== AIM OF THE EXERCISE ==
Transcribe exactly each line of the entries, from the opening line to the line with "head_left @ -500", with both of those lines included.

== TASK INPUTS ==
---+---
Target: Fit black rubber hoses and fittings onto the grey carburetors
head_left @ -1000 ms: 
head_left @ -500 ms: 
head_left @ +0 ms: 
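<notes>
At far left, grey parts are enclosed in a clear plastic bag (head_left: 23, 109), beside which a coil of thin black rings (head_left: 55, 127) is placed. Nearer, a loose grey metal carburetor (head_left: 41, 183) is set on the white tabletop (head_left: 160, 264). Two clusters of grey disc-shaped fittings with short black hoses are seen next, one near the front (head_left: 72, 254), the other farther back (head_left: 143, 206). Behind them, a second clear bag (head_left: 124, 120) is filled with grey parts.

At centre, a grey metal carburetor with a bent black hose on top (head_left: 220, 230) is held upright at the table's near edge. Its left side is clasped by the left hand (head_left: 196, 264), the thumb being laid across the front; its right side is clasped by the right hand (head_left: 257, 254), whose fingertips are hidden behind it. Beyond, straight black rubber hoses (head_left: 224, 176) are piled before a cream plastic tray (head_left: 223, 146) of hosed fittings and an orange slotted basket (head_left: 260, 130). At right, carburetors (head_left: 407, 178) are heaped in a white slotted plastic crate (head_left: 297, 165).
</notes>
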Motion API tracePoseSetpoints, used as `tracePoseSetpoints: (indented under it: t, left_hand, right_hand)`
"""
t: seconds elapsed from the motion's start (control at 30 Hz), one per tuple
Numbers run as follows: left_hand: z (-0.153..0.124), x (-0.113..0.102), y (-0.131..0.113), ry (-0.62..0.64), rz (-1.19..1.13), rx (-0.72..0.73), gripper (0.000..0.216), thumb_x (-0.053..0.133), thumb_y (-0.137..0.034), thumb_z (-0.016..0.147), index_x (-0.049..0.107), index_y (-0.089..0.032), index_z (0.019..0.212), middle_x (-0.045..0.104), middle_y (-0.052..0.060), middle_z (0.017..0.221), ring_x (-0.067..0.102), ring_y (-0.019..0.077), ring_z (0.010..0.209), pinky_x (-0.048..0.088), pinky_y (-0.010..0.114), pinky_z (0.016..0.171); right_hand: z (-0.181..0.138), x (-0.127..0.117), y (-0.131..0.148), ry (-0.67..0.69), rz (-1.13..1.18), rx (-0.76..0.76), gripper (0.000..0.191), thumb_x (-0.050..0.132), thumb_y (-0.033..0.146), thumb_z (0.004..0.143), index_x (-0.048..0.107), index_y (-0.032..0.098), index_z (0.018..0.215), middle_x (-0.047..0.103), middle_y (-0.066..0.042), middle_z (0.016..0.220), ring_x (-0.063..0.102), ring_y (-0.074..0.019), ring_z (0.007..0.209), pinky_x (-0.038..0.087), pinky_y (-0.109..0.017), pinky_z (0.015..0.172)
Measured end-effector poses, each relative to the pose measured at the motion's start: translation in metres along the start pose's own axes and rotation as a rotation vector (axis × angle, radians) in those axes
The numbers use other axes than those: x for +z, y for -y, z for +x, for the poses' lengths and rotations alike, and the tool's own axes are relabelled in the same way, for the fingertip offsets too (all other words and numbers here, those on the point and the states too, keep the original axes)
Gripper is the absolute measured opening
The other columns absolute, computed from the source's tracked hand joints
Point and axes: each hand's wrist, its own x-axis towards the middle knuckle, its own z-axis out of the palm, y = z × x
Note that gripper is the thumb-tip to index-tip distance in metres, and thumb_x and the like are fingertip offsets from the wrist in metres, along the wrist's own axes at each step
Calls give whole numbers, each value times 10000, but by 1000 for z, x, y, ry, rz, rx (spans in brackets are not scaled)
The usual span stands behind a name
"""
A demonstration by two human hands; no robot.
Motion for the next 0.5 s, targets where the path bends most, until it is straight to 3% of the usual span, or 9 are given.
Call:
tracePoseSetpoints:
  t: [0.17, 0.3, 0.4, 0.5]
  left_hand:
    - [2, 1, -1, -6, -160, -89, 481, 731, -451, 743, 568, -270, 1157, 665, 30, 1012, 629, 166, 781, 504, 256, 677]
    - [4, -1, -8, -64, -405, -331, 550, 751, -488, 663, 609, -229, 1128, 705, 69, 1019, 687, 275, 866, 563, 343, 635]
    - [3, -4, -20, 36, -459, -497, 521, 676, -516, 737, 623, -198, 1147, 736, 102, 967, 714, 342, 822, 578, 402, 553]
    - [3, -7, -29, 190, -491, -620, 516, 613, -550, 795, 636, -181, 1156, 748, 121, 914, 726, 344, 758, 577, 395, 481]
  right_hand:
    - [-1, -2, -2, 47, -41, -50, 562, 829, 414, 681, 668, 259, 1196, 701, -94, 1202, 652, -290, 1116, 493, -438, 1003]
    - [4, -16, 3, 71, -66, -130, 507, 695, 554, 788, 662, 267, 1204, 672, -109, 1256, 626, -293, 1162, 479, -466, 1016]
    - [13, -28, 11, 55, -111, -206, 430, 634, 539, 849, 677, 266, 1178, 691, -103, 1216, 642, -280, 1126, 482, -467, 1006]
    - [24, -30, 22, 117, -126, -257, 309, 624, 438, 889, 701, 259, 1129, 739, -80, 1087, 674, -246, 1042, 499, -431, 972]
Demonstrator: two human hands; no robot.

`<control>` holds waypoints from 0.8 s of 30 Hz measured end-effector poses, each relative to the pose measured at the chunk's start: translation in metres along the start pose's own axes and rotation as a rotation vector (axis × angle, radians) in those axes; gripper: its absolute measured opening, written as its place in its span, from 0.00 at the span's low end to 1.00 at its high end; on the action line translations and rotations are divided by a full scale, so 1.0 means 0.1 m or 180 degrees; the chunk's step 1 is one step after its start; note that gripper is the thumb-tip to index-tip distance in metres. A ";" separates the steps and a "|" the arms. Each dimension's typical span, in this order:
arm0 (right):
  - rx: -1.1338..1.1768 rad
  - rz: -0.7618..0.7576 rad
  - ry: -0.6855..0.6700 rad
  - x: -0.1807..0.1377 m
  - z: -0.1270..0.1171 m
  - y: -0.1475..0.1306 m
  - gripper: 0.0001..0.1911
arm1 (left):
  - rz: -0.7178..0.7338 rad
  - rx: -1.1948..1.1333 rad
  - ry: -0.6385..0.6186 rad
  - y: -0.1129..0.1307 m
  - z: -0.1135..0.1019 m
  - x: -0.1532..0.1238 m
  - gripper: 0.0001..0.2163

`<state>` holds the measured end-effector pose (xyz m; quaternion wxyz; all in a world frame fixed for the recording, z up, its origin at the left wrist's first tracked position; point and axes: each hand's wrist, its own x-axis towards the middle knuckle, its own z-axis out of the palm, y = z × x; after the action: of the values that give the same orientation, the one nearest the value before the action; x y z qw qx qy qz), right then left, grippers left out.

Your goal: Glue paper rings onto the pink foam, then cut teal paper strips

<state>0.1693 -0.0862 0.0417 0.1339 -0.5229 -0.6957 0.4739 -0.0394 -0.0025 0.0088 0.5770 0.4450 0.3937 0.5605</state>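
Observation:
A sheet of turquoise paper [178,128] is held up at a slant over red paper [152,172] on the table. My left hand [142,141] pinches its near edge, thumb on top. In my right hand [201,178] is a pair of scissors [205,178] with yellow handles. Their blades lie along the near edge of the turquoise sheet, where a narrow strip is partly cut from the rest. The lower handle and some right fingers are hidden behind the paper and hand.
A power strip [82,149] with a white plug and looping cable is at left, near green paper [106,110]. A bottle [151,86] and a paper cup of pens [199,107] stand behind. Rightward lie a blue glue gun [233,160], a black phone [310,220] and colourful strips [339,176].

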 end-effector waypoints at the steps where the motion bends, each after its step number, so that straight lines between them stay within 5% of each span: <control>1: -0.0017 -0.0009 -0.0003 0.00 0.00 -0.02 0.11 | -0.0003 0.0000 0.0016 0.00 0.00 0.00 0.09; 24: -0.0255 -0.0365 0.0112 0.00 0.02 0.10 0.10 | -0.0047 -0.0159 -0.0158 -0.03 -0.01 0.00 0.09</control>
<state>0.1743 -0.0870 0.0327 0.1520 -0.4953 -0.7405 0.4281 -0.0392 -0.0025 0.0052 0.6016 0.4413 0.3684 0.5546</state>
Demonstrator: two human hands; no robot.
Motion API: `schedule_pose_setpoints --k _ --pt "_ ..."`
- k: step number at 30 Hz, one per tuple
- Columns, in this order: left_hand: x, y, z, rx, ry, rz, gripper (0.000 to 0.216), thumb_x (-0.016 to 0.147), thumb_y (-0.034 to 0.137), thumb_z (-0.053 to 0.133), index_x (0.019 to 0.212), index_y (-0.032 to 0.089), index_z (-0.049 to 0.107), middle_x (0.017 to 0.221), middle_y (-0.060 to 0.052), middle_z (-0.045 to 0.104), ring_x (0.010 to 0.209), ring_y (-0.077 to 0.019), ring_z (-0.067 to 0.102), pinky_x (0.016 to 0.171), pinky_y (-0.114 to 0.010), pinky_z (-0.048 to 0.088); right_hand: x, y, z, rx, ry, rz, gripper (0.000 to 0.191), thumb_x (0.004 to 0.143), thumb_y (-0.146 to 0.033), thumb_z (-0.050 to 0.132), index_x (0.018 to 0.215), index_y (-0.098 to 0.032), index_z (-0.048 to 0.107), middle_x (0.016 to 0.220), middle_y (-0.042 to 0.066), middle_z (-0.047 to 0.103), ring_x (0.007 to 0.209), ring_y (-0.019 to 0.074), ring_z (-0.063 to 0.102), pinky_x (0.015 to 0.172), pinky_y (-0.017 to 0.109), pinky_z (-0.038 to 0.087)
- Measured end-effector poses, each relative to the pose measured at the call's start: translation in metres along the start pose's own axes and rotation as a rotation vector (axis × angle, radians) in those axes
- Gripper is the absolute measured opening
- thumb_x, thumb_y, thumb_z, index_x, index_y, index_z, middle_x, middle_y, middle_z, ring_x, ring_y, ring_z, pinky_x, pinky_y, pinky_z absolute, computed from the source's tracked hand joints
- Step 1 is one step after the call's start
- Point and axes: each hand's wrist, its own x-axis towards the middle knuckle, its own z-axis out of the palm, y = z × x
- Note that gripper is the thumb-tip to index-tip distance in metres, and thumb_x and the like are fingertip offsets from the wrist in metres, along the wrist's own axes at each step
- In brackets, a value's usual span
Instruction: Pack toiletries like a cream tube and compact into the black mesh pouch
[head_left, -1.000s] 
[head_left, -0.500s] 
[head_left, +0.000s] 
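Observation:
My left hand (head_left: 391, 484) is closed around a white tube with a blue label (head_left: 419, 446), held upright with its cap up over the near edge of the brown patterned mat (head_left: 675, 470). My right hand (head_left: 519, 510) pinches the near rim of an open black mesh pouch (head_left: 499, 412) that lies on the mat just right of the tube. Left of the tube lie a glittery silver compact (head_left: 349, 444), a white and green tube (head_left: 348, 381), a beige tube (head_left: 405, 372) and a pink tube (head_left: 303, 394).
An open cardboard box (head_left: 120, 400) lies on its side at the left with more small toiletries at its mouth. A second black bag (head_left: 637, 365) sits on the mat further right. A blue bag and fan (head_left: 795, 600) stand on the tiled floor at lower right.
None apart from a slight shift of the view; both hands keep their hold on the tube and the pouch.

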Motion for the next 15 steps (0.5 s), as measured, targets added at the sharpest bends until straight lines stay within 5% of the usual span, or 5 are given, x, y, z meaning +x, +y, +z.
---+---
== RESPONSE TO THE TASK ==
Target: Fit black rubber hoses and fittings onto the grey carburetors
head_left @ -1000 ms: 
head_left @ -500 ms: 

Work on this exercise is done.